### Description of the task
Leave out all pictures. Return exactly the lines from the top of the material through the line containing "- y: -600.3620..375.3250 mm".
:: Dataset content
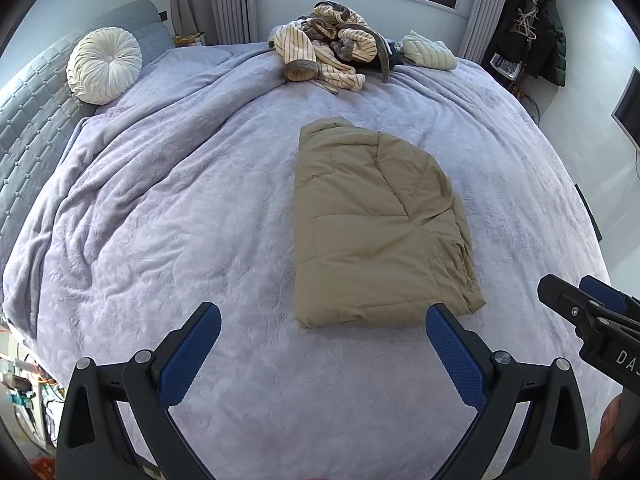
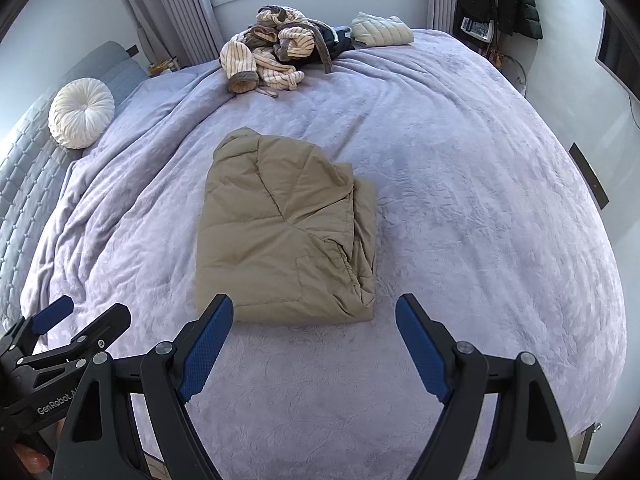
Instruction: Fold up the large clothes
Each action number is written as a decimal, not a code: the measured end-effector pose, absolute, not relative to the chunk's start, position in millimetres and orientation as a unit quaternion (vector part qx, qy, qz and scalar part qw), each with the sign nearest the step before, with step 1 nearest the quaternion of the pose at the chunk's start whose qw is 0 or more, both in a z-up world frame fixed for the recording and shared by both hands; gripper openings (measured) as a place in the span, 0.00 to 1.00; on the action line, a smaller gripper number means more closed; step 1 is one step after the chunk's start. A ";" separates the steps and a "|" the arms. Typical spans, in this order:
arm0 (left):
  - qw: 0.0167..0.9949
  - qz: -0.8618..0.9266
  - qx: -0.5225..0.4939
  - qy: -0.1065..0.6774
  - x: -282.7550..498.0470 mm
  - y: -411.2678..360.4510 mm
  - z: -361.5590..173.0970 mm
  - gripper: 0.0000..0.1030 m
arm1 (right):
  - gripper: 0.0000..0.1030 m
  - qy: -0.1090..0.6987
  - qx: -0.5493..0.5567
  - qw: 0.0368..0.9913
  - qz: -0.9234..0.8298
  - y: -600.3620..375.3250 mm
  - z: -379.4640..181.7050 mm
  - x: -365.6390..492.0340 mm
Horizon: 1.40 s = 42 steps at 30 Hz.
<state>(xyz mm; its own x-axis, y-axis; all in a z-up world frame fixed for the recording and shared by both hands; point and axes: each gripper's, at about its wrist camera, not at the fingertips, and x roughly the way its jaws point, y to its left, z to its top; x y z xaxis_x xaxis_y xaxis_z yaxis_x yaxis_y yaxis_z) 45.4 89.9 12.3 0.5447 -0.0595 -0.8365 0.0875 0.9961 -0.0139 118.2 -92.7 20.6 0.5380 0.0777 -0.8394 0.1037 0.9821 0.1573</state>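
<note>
A tan quilted jacket (image 1: 372, 224) lies folded into a compact rectangle on the lilac bed cover (image 1: 200, 220); it also shows in the right wrist view (image 2: 280, 232). My left gripper (image 1: 322, 316) is open and empty, held above the bed just short of the jacket's near edge. My right gripper (image 2: 314, 308) is open and empty, also just short of the near edge. Each gripper shows at the edge of the other's view: the right one (image 1: 580, 300) and the left one (image 2: 80, 320).
A heap of striped cream clothes (image 1: 328, 48) and a folded pale quilted garment (image 1: 428, 52) lie at the far end of the bed. A round white cushion (image 1: 104, 64) leans on the grey headboard (image 1: 24, 120). Dark coats (image 1: 540, 24) hang at the far right.
</note>
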 end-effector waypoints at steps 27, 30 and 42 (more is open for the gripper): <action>0.878 -0.040 0.022 0.477 54.9 88.1 9.9 1.00 | 0.83 0.483 0.091 0.871 -0.013 -100.4 21.3 125.8; 0.878 -0.040 0.021 0.477 56.1 87.6 9.7 1.00 | 0.83 0.484 0.090 0.870 -0.013 -100.6 20.8 125.8; 0.878 -0.041 0.023 0.476 60.1 89.4 9.0 1.00 | 0.83 0.484 0.090 0.871 -0.013 -98.9 21.3 126.7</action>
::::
### Your solution
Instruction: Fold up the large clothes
Each action number is written as a decimal, not a code: the measured end-effector pose, absolute, not relative to the chunk's start, position in millimetres and orientation as a unit quaternion (vector part qx, qy, qz and scalar part qw), each with the sign nearest the step before, with step 1 nearest the quaternion of the pose at the chunk's start whose qw is 0 or more, both in a z-up world frame fixed for the recording and shared by both hands; gripper openings (measured) as a place in the span, 0.00 to 1.00; on the action line, a smaller gripper number means more closed; step 1 is one step after the chunk's start. A ";" separates the steps and a "|" the arms. Typical spans, in this order:
arm0 (left):
  - qw: 0.0167..0.9949
  - qz: -0.8618..0.9266
  - qx: -0.5225..0.4939
  - qy: -0.1065..0.6774
  - x: -282.7550..498.0470 mm
  - y: -411.2678..360.4510 mm
  - z: -361.5590..173.0970 mm
  - gripper: 0.0000..0.1030 m
arm1 (right):
  - gripper: 0.0000..0.1030 m
  - qy: -0.1090..0.6987
  - qx: -0.5493..0.5567
  - qw: 0.0368..0.9913
  - qz: -0.9234..0.8298
  - y: -600.3620..375.3250 mm

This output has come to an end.